Dataset items
################

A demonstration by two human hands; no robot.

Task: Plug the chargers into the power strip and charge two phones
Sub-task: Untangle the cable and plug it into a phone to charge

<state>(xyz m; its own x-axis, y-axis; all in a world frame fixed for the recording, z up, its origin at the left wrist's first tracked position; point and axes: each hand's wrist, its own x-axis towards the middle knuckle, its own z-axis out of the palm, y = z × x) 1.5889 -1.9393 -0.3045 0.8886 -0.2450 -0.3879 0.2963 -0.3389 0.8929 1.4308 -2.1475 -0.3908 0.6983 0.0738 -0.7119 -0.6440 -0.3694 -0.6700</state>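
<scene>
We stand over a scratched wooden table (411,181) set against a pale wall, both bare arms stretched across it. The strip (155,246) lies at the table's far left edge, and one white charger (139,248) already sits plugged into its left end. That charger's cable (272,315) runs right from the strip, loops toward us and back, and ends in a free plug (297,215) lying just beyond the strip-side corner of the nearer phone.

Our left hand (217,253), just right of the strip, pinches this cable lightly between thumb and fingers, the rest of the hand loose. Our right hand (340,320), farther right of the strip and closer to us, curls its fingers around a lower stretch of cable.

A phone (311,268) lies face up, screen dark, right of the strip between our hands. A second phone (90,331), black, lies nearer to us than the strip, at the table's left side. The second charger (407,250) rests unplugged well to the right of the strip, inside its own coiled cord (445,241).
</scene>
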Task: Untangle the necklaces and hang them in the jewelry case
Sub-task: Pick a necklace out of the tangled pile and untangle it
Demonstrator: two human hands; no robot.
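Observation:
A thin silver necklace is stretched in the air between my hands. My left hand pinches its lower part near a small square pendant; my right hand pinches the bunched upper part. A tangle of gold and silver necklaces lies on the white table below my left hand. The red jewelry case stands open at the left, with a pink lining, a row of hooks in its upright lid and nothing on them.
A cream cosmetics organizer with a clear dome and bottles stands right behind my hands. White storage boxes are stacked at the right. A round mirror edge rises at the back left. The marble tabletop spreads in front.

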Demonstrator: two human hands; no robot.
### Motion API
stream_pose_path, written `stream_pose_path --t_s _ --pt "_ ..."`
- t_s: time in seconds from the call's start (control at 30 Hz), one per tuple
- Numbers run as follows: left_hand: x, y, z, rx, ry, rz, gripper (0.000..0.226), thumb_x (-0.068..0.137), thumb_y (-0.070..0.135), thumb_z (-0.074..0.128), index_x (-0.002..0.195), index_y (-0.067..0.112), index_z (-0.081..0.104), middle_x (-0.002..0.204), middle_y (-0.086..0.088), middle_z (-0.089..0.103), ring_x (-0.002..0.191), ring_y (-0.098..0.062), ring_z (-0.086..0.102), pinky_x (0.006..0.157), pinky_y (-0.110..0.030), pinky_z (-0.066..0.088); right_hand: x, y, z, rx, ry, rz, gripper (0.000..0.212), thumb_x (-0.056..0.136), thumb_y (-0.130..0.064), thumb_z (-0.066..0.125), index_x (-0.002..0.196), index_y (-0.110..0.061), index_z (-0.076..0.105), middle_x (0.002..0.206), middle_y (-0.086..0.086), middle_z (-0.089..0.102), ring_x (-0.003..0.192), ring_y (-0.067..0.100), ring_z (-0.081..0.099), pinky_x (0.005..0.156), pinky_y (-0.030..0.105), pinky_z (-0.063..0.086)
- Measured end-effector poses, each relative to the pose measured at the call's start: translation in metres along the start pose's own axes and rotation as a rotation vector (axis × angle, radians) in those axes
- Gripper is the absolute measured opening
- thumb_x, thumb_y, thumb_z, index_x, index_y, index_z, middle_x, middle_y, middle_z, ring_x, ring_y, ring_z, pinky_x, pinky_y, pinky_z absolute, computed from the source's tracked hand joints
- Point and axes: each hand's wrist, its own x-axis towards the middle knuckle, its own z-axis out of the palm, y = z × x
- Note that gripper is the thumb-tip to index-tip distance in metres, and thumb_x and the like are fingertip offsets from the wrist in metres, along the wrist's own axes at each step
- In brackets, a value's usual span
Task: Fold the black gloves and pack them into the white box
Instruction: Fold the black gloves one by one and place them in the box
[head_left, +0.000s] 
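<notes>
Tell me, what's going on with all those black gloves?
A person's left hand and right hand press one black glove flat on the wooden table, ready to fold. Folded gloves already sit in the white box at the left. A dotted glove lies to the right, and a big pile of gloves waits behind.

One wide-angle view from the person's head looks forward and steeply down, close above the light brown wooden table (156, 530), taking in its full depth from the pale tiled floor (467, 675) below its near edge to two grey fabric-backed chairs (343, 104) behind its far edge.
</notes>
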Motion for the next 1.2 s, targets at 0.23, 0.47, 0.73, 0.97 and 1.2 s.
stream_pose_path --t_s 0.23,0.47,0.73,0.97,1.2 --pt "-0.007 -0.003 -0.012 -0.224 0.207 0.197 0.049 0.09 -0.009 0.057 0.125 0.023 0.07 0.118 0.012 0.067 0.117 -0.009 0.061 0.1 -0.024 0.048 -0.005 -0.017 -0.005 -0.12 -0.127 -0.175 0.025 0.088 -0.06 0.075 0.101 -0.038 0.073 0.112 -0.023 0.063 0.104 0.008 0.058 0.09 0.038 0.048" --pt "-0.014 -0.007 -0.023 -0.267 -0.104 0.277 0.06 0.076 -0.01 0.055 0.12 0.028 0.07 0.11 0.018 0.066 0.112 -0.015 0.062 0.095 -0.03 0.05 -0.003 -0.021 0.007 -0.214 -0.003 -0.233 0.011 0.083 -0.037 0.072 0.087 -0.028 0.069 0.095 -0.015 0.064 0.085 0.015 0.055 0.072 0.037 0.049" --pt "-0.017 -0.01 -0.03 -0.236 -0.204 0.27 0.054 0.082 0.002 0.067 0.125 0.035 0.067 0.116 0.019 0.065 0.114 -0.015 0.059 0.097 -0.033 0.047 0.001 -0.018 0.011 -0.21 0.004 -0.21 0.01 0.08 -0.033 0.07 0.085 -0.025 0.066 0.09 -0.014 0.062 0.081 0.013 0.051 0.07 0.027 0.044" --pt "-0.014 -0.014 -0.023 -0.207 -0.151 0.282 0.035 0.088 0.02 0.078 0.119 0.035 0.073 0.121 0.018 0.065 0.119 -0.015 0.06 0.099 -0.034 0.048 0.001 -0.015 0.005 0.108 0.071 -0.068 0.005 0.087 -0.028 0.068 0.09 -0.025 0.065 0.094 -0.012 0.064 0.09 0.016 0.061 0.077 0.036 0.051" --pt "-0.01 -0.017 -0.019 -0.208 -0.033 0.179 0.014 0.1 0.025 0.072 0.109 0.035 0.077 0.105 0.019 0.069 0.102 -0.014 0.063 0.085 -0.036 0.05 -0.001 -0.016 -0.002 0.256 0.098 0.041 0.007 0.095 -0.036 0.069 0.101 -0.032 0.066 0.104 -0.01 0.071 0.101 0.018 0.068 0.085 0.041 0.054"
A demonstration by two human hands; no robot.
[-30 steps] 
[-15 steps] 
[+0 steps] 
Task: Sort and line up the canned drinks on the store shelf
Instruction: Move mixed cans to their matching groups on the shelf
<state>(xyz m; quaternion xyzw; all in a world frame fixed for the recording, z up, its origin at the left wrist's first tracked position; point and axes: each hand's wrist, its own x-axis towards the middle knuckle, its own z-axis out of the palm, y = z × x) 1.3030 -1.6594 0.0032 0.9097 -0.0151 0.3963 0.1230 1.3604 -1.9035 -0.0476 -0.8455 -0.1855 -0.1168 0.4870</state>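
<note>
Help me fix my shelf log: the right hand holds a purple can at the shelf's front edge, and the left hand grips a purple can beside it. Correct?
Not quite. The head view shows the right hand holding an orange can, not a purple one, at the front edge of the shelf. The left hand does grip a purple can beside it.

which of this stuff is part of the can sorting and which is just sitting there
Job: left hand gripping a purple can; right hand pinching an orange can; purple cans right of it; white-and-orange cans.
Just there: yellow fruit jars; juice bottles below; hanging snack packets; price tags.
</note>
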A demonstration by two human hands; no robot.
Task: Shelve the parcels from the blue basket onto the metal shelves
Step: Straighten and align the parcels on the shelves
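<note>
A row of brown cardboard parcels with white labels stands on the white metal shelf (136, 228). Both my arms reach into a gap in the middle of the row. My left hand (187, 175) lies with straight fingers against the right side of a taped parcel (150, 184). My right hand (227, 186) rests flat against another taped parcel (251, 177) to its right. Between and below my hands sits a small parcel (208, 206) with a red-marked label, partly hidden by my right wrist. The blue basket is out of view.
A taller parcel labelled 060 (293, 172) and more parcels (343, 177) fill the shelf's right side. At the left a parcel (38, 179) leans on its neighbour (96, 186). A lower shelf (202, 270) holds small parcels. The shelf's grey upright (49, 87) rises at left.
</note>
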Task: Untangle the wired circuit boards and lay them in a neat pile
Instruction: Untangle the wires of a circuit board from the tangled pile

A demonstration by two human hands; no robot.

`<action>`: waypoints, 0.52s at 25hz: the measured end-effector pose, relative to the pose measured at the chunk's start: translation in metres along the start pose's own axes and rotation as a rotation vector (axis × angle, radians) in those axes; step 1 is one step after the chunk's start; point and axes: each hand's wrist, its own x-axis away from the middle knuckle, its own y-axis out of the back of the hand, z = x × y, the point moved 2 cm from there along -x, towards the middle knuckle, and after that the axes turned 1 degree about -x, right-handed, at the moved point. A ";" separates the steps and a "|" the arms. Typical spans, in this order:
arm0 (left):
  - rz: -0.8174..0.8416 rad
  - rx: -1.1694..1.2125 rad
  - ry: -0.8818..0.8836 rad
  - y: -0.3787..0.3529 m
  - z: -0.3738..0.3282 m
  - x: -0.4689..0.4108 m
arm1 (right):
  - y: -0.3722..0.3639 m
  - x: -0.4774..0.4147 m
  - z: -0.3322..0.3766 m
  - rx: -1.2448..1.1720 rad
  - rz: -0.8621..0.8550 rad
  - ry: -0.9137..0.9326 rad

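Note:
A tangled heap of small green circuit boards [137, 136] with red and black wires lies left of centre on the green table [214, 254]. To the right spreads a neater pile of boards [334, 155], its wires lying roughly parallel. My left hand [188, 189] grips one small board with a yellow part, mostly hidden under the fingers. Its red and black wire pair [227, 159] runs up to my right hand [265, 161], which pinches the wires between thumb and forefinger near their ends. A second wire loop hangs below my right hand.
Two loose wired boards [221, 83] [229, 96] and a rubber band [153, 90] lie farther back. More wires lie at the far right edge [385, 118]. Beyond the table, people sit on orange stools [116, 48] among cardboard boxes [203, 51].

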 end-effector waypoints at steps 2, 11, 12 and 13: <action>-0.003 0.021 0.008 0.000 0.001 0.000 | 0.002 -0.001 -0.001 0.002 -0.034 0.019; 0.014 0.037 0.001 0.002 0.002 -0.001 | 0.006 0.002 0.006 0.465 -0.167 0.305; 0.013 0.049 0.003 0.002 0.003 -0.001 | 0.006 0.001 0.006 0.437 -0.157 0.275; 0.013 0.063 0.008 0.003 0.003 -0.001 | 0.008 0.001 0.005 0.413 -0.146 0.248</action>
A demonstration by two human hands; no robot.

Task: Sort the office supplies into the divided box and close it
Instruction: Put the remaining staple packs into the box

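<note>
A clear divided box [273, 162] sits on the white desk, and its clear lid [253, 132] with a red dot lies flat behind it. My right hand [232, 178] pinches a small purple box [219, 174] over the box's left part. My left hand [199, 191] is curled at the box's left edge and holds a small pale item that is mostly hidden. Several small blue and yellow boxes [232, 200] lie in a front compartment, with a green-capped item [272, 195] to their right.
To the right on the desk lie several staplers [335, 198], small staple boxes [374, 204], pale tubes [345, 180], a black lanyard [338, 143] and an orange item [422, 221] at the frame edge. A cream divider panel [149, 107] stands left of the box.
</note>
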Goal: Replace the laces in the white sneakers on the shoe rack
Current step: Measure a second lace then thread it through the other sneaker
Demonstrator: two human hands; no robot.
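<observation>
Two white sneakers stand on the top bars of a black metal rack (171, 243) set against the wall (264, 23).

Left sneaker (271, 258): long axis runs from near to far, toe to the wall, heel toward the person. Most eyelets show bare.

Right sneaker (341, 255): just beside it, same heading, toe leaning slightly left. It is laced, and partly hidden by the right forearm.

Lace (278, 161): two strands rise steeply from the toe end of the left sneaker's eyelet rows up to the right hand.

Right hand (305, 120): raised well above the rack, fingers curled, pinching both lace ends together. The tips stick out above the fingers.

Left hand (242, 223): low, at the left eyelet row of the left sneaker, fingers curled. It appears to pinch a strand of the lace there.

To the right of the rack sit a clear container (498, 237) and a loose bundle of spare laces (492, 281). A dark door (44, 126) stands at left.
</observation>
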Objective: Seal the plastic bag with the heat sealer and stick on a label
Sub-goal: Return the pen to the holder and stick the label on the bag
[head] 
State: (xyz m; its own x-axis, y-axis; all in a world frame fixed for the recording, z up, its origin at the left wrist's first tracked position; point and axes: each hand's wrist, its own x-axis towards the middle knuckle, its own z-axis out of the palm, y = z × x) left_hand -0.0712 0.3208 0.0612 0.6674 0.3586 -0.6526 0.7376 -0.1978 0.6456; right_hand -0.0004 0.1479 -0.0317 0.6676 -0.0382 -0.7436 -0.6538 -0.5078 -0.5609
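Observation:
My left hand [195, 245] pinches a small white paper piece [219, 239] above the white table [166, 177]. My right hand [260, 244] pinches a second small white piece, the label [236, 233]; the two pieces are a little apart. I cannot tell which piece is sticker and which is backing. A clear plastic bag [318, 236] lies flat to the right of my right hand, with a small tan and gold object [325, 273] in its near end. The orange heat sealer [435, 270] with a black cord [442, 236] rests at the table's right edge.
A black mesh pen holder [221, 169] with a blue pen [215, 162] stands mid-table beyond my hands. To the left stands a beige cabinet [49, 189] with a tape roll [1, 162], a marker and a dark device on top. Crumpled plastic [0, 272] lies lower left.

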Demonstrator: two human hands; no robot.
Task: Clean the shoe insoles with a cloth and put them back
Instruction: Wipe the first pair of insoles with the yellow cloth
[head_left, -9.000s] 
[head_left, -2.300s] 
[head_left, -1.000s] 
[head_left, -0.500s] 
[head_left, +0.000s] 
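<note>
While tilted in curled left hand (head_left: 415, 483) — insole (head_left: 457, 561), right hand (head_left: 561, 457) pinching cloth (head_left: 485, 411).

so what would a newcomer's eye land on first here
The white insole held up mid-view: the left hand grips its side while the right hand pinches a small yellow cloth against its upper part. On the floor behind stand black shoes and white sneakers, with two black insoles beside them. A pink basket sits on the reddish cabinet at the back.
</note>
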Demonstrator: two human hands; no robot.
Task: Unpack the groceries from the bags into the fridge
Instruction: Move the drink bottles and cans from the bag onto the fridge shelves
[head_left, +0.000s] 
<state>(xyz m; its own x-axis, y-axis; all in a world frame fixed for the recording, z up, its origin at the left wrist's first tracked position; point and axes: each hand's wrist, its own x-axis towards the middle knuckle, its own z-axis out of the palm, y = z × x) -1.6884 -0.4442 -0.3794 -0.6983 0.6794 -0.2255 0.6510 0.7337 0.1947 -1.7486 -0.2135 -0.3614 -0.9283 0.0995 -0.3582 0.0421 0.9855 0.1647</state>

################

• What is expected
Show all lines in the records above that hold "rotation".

• Reply to the exercise
- Measured end-effector poses, each relative to the pose measured at the call's start: translation in metres along the start pose's own axes and rotation as a rotation vector (axis × angle, radians) in those axes
`<action>`: waypoints, 0.52s at 25hz: the measured end-effector pose, relative to the pose measured at the chunk's start: translation in metres along the start pose's own axes and rotation as a rotation vector (axis × angle, radians) in those axes; step 1 is one step after the chunk's start; point and axes: each hand's wrist, its own x-axis away from the middle knuckle, its own y-axis out of the back of the hand, z = x × y, the point moved 2 cm from there along -x, towards the middle knuckle, and after that the axes turned 1 degree about -x, right-handed, at the moved point. A ";" separates the steps and a "|" the arms. Typical spans, in this order:

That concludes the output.